¹H: (relative to internal TMS) δ 11.66 (broad singlet, 0.74 H); δ 8.07 (overlapping doublet of doublets, 1H); δ 7.64 (overlapping doublet of doublets, 1H); δ 6.58 (2H, doublet, ³J_F—H=9.6 Hz) δ 2.34 (4H, septuplet, ³J_H—H=7.1 Hz); δ 1.35 (overlapping inequivalent triplets, 12H); δ 1.08 (overlapping inequivalent triplets, 12H)

¹⁹F: (relative to internal C₆H₅CF₃ at δ -63.00; (Ji et al., 2005)) aryl-F at δ -109.41 (triplet of triplets, ³J_H—F=9.6 Hz, ⁵J_P—F=1.0 Hz) and counterion PF₆^- at δ -72.28 (doublet, ²J_P—F=713 Hz)

³¹P: (relative to external 85% aq. phosphoric acid) pincer-P at δ 190.31 (doublet, ⁵J_P—F=1.0 Hz) and counterion PF₆^- at δ -143.79 (septuplet, ²J_P—F=713 Hz)

¹³C: (relative to internal TMS)

Pyrazole: δ 108.59(s), δ 135.21(s), δ 141.43(s).

Pincer Aryl: ipsoδ 115.49(t of d; ⁴J_F—C=2.9 Hz, ²J_P—C=21 Hz) orthoδ 168.55 (d of t; ³J_F—C=15 Hz, ²J_P—C~7.4 Hz) metaδ 94.89(d of t; ²J_F—C=33 Hz, ⁴J_P—C~6.6 Hz) paraδ 165.16 (d; ¹J_F—C=246 Hz Prⁱ₂P: methyne, δ 27.66(t; ¹J_P—C=11 Hz) methyls δ 16.58(t; ²J_P—C=11 Hz), δ 16.41(s)

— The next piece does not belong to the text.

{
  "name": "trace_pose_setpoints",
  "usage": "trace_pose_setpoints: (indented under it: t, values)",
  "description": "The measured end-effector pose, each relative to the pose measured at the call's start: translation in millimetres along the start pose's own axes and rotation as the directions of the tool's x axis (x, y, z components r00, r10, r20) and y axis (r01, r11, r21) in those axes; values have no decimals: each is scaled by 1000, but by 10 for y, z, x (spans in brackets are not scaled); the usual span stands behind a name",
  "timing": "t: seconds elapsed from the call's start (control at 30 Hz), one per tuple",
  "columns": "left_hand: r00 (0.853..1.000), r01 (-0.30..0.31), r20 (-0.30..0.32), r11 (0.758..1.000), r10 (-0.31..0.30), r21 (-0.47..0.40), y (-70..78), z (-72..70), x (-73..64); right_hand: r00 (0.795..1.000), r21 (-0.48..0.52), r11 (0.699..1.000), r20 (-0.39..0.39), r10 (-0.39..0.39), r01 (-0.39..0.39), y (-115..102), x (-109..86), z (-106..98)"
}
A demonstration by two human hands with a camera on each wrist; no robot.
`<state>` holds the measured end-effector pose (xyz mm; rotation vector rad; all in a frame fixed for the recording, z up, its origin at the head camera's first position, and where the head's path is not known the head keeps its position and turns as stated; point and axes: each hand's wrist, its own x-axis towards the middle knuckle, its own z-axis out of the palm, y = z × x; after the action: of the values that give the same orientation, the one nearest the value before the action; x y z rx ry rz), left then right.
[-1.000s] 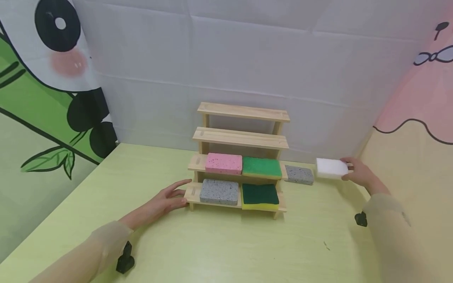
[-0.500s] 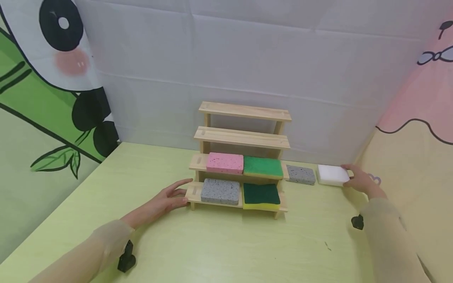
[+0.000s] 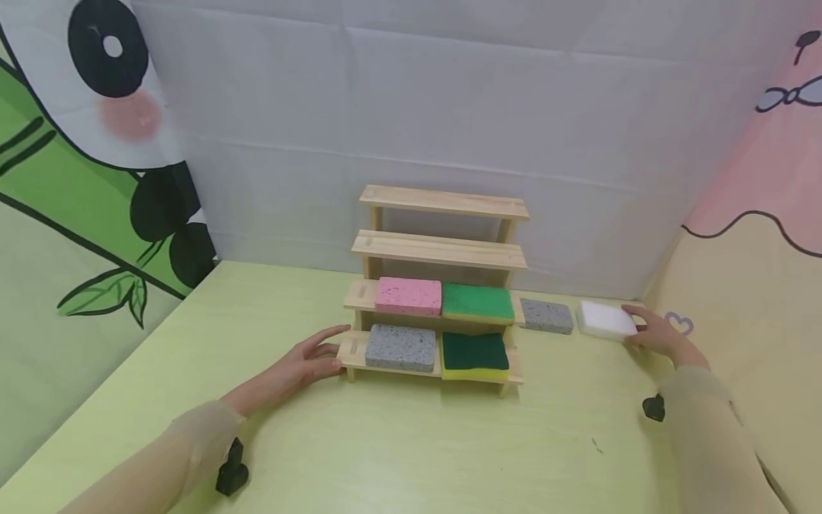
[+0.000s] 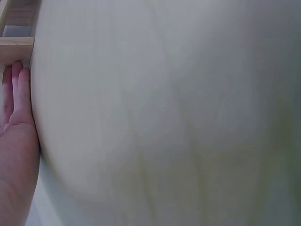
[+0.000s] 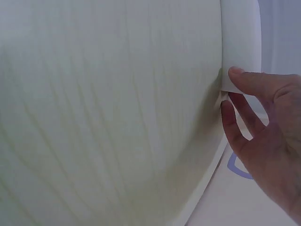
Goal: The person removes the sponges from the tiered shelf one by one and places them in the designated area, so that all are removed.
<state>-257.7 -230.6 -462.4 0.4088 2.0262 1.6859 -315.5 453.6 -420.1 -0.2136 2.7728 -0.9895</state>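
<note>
White sponge (image 3: pixel 604 320): lies on the table (image 3: pixel 411 435), right of the stepped shelf (image 3: pixel 439 250); narrow gap to the speckled gray sponge (image 3: pixel 546 316), backdrop just behind.
Right hand (image 3: pixel 661 335): thumb and curled fingers span the white sponge's right end, light pinch, little spread.
Left hand (image 3: pixel 292 368): fingers nearly straight, slightly apart, at left end of lowest step; holds nothing.
Lowest step: light gray sponge (image 3: pixel 400 348) left, dark green and yellow sponge (image 3: pixel 475 355) right, front edge overhanging a bit.
Second step: pink sponge (image 3: pixel 408 296) left, bright green sponge (image 3: pixel 477 303) right, about touching.
Slip risk: grip is only on the end; sponge could likely swivel, or bump the gray one if pushed left.
Shelf risk: a shove from the left hand could shift the shelf; the overhanging sponge might tip.
Right wrist view: thumb on the white sponge's side, fingertips tucked at its end; head view half hides those.
Left wrist view: fingertips right at the wood; sponges only show in head view on that side.
</note>
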Motion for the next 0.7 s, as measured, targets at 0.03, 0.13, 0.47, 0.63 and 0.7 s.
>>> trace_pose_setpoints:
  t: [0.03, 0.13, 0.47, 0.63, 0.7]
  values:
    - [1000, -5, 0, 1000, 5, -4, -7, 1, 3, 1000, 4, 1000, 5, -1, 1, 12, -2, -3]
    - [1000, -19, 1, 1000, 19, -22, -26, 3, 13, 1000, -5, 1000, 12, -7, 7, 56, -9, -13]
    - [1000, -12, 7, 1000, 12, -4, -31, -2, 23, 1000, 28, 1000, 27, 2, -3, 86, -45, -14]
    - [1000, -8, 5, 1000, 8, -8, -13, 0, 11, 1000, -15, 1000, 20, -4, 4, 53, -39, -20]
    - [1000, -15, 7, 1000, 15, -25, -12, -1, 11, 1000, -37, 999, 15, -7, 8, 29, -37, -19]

Integrals recorded for ¹H signals of Pr{Ni_F}(Pz)]PF₆ match expected values except for the low-field pyrazole N—H resonance in which strong hydrogen-bonding to the hexafluorophosphate counterion is likely. Overlap of ¹H triplets for the inequivalent isopropyl methyl groups created by different rotation rates around the Ni—Pz, P—C, and C—C bonds affords pseudo-quartets centered at δ 1.35 and δ 1.08 (Fig. 2). The same rotational phenomena generate a more unusual ¹³C-NMR methyls pattern (Fig. 3), in which a triplet at δ 16.58 (²J_P—C=11 Hz) and singlet at δ 16.41 (no measurable P—C coupling observed) of equal intensity appear. Recording the ¹³C-NMR spectrum with longer relaxation delay (4 s versus 1 s) or at 44 °C affords no change in this pattern.